• **What this task involves**
Could you give the data below again, exactly and completely?

• **Data extract**
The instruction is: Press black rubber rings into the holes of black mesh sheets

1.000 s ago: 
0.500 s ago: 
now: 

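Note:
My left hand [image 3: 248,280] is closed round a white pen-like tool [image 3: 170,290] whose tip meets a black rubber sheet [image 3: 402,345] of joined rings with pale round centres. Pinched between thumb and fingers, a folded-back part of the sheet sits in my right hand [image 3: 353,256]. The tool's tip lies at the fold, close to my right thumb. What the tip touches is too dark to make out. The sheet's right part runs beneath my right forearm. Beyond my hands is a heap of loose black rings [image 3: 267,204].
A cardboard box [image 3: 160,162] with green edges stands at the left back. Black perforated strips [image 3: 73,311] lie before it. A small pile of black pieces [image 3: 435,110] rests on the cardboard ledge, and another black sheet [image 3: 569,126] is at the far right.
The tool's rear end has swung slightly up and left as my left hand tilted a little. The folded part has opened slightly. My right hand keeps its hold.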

• **Exercise answer**
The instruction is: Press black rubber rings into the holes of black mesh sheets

1.000 s ago: 
0.500 s ago: 
now: 

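Note:
My left hand [image 3: 248,280] is closed round a white pen-like tool [image 3: 170,290] whose tip meets a black rubber sheet [image 3: 402,345] of joined rings with pale round centres. Pinched between thumb and fingers, a folded-back part of the sheet sits in my right hand [image 3: 353,256]. The tool's tip lies at the fold, close to my right thumb. What the tip touches is too dark to make out. The sheet's right part runs beneath my right forearm. Beyond my hands is a heap of loose black rings [image 3: 267,204].
A cardboard box [image 3: 160,162] with green edges stands at the left back. Black perforated strips [image 3: 73,311] lie before it. A small pile of black pieces [image 3: 435,110] rests on the cardboard ledge, and another black sheet [image 3: 569,126] is at the far right.
The tool's rear end has swung slightly up and left as my left hand tilted a little. The folded part has opened slightly. My right hand keeps its hold.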

The work on this exercise is now complete.